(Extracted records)
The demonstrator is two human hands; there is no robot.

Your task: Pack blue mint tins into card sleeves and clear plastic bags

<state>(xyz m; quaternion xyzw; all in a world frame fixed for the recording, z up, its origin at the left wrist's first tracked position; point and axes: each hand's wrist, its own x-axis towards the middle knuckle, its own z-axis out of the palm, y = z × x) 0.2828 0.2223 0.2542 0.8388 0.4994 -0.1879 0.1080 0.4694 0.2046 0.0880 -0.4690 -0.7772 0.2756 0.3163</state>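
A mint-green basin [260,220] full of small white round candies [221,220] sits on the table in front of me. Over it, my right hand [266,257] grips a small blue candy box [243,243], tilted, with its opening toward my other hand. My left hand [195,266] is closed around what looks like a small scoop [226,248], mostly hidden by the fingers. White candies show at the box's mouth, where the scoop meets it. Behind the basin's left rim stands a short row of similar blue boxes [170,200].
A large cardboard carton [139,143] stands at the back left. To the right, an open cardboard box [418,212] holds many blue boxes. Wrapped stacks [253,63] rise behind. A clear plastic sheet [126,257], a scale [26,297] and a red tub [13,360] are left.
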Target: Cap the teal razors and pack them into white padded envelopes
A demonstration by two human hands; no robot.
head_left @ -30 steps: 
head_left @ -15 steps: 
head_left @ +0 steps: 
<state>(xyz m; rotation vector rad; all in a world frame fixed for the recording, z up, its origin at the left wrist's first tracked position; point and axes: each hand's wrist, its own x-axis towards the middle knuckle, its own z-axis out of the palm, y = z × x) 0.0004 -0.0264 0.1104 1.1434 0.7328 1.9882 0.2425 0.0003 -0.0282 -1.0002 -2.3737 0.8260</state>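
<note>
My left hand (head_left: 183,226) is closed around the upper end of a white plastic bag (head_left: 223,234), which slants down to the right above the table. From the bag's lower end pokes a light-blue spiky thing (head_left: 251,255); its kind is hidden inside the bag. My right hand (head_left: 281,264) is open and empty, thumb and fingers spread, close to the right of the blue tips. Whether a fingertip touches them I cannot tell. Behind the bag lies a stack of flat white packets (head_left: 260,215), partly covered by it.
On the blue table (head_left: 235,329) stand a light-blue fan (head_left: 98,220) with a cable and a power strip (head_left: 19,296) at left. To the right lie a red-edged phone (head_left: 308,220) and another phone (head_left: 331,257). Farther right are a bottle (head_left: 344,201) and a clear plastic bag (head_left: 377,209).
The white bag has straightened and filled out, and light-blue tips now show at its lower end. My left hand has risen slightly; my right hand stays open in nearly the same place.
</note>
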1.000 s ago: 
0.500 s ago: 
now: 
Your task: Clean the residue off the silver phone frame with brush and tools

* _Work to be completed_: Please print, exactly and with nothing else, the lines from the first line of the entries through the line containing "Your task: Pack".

* _Solution to this task_:
The demonstrator is two human hands; there is no robot.

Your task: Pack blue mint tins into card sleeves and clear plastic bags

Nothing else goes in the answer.